Changes in Earth's temperature cause changes in the size of the polar ice caps, with corresponding changes in global sea levels as water moves between the oceans and the continental ice sheets. Sea levels are currently rising as a result of present-day increases in global mean temperature and some claim that West Antarctica and Greenland glaciers are melting rapidly. But how do we know this - how are changes in ice and ocean volumes estimated? Observations of the motions of close-earth satellites and measurements from these satellites to the surface of the Earth enable these changes to be measured and they provide important constraints on the physical properties of the planet and on the physical processes occurring on and within it.
This course covers:
*
The Earth's gravity field and the geophysical interpretation of temporal gravity changes
*
The measurement of sea level variations from tide gauges and satellite altimetry
*
Mass balance estimates of polar regions
*
The theory and observation of the motion of satellites
*
Position determination on the Earth from satellite tracking data
EMSC 8011: Earth Materials: Crystal Structures, Defect Microstructures and Mechanical Behaviour.

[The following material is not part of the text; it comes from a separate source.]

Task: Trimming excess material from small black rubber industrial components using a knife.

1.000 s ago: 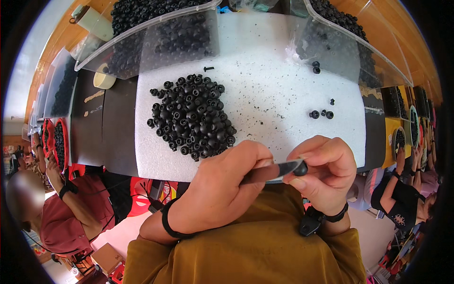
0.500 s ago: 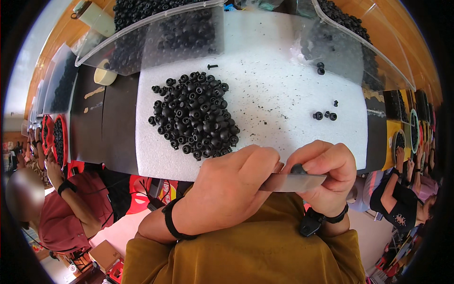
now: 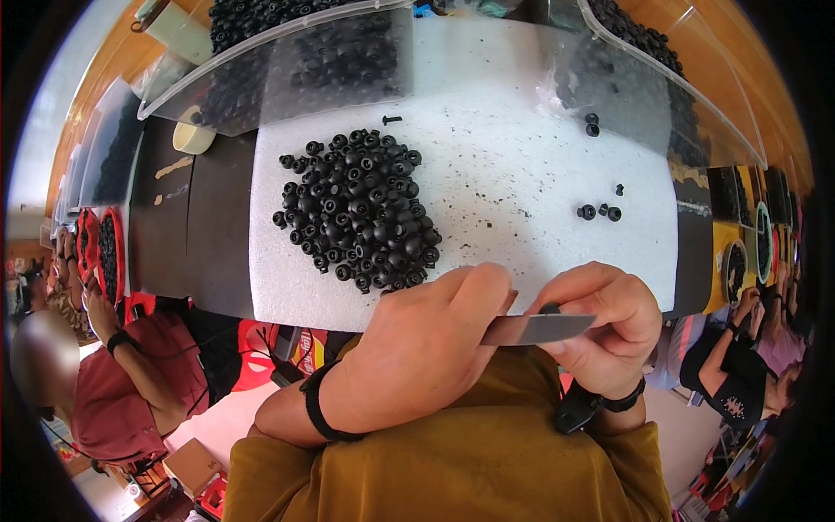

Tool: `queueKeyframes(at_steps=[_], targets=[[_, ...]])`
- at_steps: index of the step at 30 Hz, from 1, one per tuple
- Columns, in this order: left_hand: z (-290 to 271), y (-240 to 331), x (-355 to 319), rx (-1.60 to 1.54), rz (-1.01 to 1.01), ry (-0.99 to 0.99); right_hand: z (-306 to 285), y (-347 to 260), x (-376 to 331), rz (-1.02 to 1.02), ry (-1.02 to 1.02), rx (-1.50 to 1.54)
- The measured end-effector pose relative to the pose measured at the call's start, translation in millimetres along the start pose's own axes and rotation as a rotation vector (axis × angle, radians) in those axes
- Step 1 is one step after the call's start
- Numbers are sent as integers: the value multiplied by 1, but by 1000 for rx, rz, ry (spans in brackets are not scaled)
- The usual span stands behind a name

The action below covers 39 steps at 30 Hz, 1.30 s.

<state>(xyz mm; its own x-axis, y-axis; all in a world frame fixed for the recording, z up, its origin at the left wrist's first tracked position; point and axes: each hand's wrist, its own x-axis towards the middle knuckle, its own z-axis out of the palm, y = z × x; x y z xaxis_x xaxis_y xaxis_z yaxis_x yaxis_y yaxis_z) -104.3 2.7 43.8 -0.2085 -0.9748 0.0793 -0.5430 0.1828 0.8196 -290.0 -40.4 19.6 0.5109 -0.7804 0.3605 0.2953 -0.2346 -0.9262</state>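
Note:
My left hand (image 3: 426,348) is closed round the handle end of a knife (image 3: 544,329), whose flat metal blade points right toward my other hand. Thumb and fingers of my right hand (image 3: 613,326) pinch a small black rubber part (image 3: 550,308). The blade lies across that part and hides most of it. Beyond my left hand a heap of black rubber parts (image 3: 357,209), round with hollow ends, rests on a white foam sheet (image 3: 487,104). Several single black parts (image 3: 600,211) lie on the sheet's right side, among dark crumbs.
Clear plastic bins of black parts stand at the back left (image 3: 278,78) and back right (image 3: 661,96). A cream cup (image 3: 193,135) is beside the left bin. Other people sit at left (image 3: 130,374) and right (image 3: 731,357), working with their own hands.
The knife blade has tilted and shifted slightly up, and now covers more of the black part. My right hand has turned a little. The heap looks the same.

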Motion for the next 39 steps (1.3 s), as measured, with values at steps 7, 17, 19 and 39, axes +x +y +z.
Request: queueKeyframes(at_steps=[7,17,19,39], targets=[[-1,-9,-2,-75,-110,34,-5,-12,18,-104,-221,38],[-17,-16,-20,-281,-154,6,-6,-27,39,-168,48,-10],[-23,-14,-21,-316,-150,46,8,-20,34,-95,77,86],[-29,1,8,-1041,-280,-303,19,-2,6,221,8,443]])
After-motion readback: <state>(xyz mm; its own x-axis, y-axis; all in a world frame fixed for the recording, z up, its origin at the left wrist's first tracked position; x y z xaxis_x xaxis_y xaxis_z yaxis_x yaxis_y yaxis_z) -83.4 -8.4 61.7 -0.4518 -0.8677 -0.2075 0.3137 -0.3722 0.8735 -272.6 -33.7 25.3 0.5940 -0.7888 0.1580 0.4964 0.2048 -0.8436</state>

This course will give an introduction to the physical behaviour of minerals and rocks at pressure and temperatures encountered in the Earth’s interior.
Topics include:
* The stability of major rock-forming minerals and the connection between their crystal structure and their physical properties will be explored.
* Microscopic defects and grain boundary regions will be discussed because they control the mechanical behaviour of the planet as observed on all scales.
* A further focus will be the concepts of stress and strain and their relationships to elasticity, strength and rheology of earth materials.
During the course different techniques will be presented in theory and practice to show how geological materials and their behaviour can be characterized and tested in the laboratory.
EMSC 8016: Plate Tectonics and Mantle Dynamics.
The course will briefly survey the evidence for moving plates and the distinctive ways in which the plates move and evolve. A review of heat conduction and viscous fluid flow will lead into a simple but fundamental theory of thermal convection, emphasising the key role of thermal boundary layers and extracting simple scaling rules. The distinctive behaviours of thermal boundary layers in the mantle. controlled by dramatic changes in the mechanical properties of mantle material, will be explored. Predictions from these ideas will be used to identify the most useful constraints from geophysical and geochemical observations. The course will conclude with brief indications of the complicating role of compositional density and differences and some potential implications for earth history.
The following courses are not being run this semester but can be used towards an honours degree
by aggreement with your supervisor.
EMSC8010: Ice sheets, sea level and the physics of the Earth.
This course addresses the question of how the Earth and ocean respond to the growth and decay of ice sheets during glacial cycles. As ice melts, sea level rises, and the Earth responds to the changing surface loads. The result is a complex spatial and temporal pattern of sea level change observations, which contain information on the Earth's viscosity structure and on the history of the ice sheets and climate. The course covers: The observational evidence for sea-level change and glaciation; The geophysical modeling of the Earth's deformation and; The geophysical and climatic inferences that can be drawn from the field evidence.